Perfect Phrases for Onboarding Promotions or Internal Moves

One of the most neglected transitions is the promotion or internal move. This is particularly interesting because a promotion is usually a reward for outstanding work and great delivery of business results of an individual and his or her team. It is also often a move of a technical expert from an individual contributor or lower-level supervisory role to that of a management or leadership role. These are the roles that need the most support in their transition. They have the greatest chance for failure and often do fail. The crash-and-burn is blamed on the individual’s inability to do the job or “lack of fit,” not usually on the lack of support or resources from the organization or the inordinate number of inaccurate assumptions that were made by both the newly promoted manager and the organization. What’s the solution? A well-planned, well-executed onboarding experience!

  1. Forty percent of new leaders fail within the first 18 months on the job, and half of these are leaders who are promoted from within.
  2. Only about 18% of organizations include promotions and internal transitions in their formal onboarding processes. We think it’s important to include them to ensure success.

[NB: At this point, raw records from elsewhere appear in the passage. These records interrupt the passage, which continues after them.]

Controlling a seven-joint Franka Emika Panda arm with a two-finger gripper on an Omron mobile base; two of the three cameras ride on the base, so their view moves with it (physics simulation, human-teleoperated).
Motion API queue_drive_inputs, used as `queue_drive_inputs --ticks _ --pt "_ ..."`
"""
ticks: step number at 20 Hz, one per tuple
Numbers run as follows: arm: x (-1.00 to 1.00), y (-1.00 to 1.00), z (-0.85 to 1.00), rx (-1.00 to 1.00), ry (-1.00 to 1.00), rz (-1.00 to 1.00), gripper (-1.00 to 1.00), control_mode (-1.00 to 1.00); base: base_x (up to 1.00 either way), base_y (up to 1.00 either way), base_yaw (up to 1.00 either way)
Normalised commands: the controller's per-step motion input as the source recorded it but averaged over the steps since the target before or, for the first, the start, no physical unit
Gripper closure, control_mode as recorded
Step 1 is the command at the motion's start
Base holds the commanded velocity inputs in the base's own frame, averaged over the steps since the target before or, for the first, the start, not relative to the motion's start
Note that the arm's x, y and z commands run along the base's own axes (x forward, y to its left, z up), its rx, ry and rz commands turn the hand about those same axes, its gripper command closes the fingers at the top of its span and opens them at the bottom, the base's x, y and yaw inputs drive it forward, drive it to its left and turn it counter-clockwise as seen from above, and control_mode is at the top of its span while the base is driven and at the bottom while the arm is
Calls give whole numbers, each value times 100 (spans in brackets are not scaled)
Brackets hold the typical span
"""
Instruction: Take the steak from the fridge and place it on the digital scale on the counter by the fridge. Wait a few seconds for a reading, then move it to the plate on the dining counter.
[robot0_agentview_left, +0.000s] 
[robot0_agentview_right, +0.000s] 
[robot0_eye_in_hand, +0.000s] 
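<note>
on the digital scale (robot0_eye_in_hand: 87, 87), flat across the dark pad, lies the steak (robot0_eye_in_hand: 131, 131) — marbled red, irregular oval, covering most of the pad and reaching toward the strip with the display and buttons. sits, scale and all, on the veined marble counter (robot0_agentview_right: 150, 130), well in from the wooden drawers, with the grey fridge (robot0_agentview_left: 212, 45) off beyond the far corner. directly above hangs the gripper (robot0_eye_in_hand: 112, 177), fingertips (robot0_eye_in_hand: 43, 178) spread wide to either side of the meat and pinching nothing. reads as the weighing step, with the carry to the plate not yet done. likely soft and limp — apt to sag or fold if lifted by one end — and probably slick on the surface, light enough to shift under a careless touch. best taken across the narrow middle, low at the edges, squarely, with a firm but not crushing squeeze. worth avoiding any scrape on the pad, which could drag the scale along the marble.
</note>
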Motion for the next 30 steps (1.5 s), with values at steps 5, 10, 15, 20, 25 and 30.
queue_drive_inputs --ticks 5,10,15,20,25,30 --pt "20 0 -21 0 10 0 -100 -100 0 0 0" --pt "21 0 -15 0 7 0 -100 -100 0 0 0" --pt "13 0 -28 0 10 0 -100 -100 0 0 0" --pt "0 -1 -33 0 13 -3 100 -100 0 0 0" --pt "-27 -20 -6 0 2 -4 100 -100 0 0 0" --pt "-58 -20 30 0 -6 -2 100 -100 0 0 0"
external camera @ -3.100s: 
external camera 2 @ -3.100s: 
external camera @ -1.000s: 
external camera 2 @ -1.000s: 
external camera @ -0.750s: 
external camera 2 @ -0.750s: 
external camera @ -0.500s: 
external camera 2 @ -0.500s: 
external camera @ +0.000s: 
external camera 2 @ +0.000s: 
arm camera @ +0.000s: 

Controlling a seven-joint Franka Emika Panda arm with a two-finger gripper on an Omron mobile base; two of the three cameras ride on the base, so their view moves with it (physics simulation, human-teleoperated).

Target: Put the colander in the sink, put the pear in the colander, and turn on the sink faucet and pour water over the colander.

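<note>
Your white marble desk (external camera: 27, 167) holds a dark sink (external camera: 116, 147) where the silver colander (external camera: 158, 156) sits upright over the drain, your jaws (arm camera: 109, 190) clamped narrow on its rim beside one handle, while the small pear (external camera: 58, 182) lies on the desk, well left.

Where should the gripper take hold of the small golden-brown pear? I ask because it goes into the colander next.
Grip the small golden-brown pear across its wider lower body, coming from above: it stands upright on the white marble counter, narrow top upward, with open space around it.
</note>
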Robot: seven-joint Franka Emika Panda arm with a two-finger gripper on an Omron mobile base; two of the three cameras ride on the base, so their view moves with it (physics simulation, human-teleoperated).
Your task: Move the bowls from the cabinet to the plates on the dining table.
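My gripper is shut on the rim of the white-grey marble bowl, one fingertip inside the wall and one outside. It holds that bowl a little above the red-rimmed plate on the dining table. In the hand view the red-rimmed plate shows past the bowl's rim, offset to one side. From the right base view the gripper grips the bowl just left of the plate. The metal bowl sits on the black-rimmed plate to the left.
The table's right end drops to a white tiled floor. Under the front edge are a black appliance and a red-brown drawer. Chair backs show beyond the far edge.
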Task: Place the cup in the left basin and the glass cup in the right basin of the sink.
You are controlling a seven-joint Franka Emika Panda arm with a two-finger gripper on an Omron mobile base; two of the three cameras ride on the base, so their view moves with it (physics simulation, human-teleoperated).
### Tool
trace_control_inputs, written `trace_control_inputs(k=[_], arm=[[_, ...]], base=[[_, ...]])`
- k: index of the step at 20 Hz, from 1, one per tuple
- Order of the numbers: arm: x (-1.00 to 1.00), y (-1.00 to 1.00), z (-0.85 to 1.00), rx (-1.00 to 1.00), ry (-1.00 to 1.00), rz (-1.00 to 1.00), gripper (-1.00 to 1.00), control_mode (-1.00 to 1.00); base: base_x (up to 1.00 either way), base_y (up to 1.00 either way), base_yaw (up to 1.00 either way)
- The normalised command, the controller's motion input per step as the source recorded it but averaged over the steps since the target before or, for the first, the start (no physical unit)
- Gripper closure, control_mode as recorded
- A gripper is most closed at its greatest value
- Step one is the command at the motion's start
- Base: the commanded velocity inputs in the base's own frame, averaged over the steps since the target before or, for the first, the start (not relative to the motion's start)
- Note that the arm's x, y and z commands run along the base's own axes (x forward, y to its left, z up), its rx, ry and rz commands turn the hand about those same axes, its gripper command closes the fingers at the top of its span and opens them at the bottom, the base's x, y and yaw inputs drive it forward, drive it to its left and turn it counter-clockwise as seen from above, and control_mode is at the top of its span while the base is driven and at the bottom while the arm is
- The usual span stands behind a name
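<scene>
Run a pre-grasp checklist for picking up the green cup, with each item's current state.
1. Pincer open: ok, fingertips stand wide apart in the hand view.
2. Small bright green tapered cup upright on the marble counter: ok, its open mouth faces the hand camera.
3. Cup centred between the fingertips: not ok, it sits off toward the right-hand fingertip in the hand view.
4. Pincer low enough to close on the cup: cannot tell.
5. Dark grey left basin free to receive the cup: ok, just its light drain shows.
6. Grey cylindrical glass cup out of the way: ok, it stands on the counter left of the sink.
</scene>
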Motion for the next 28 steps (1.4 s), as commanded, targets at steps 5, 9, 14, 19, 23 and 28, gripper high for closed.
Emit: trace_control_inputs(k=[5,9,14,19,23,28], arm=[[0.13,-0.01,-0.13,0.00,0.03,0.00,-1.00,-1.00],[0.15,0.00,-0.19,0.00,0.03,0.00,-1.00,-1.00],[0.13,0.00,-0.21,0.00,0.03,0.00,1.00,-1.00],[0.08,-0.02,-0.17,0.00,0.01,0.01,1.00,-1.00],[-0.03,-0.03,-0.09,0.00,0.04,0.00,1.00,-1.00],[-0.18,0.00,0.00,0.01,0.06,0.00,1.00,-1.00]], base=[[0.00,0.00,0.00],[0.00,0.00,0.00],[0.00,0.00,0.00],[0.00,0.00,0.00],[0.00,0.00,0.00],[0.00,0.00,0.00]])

  3. Transitioning from the field to the home office is sometimes more difficult than people think. We will make sure that your plan includes the right onboarding objectives to ensure your success.
  4. Many assumptions are made about you when you get promoted. Let’s talk about what some of those assumptions might be and strategies to address them.
  5. People will forget that you are “new” in your role and expect you to know more than you do. Don’t forget to ask questions and listen before making decisions and suggestions for changes.
  6. Let’s talk about your role. How do you define it? How does your manager define it? What are the gaps?
  7. You might want to take advantage of some of our internal (or external) learning and development opportunities. Here is where you can find some additional resources to decide what works best for you.
  8. As a new manager, you will have some unique challenges. Your manager can be a valuable resource, as well as your HR partner or another trusted leader in the organization, to guide you in the leadership style and culture of our company.
  9. Getting good feedback will be another important component of your onboarding experience. We have a structured process that looks like this: ________________________________________.
  10. Other ways that you can get up to speed quickly are by observing others in meetings and daily interactions, asking questions, and soliciting feedback about your behaviors and your work outputs from people you trust.
  11. The relationships that you had in your former role are different from the ones you will have in your new role. There will be new people to get to know, and there will be some people that you will need to create a different type of relationship with.
  12. Some of your former peers are now your direct reports. This will require a shift in thinking and beginning a new type of relationship.
  13. There are new expectations for this role, and it is critical that you understand what they are and how they will be measured.
  14. What are your key two or three deliverables in the first 90 days? How will these deliverables be measured?
  15. You may have experienced the culture “from a distance” or from a different perspective, and people may still assume that you understand it. Do not assume that you do, and do not let others assume that you understand it.